• Problem requirements:
Every line below that has "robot" in it should be copied.

• Data extracts:
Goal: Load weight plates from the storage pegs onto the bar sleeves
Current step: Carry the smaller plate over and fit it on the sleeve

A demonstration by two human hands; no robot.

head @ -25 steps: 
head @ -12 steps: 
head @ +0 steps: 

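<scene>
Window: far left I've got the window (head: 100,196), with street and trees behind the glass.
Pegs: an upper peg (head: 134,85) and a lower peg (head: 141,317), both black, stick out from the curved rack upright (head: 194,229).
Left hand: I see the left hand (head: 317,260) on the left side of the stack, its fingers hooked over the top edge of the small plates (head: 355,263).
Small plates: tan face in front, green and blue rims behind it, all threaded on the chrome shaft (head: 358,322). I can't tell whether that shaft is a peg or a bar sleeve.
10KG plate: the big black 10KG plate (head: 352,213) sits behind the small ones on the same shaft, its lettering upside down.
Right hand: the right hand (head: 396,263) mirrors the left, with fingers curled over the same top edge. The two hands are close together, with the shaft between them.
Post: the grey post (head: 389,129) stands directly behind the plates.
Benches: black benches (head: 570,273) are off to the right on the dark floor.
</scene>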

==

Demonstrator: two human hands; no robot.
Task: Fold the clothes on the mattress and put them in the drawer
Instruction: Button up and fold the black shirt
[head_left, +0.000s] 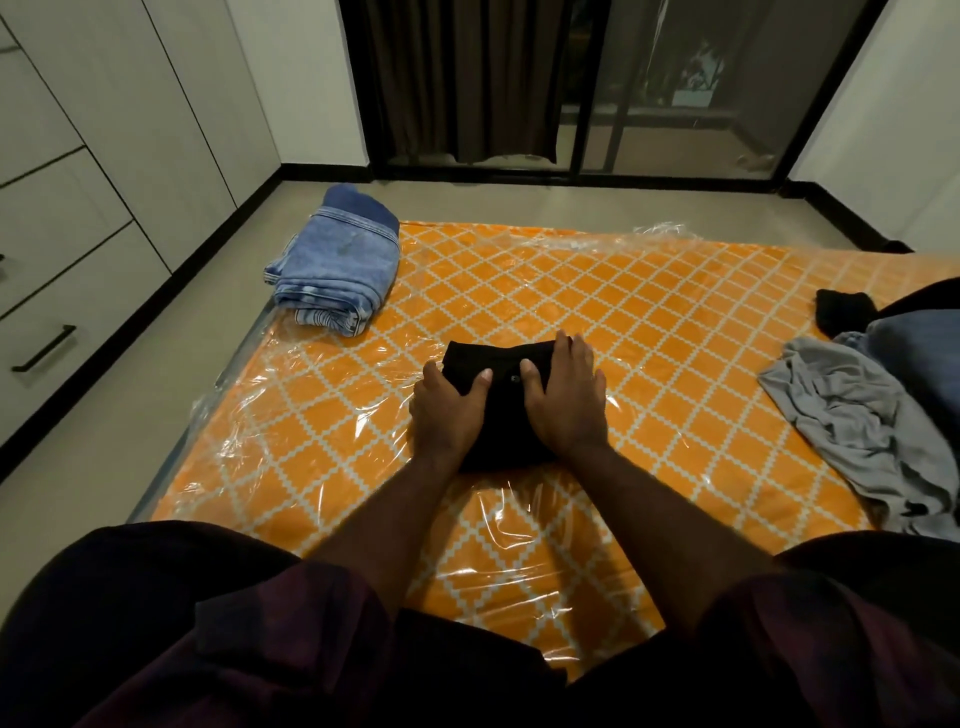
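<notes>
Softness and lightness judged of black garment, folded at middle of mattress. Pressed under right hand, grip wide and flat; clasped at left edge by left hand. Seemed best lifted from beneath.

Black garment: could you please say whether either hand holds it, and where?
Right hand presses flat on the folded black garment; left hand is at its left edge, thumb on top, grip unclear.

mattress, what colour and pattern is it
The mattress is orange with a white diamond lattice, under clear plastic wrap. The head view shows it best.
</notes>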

• Written reply:
A demonstration by two human hands; no robot.
Demonstrator: two human hands; no robot.

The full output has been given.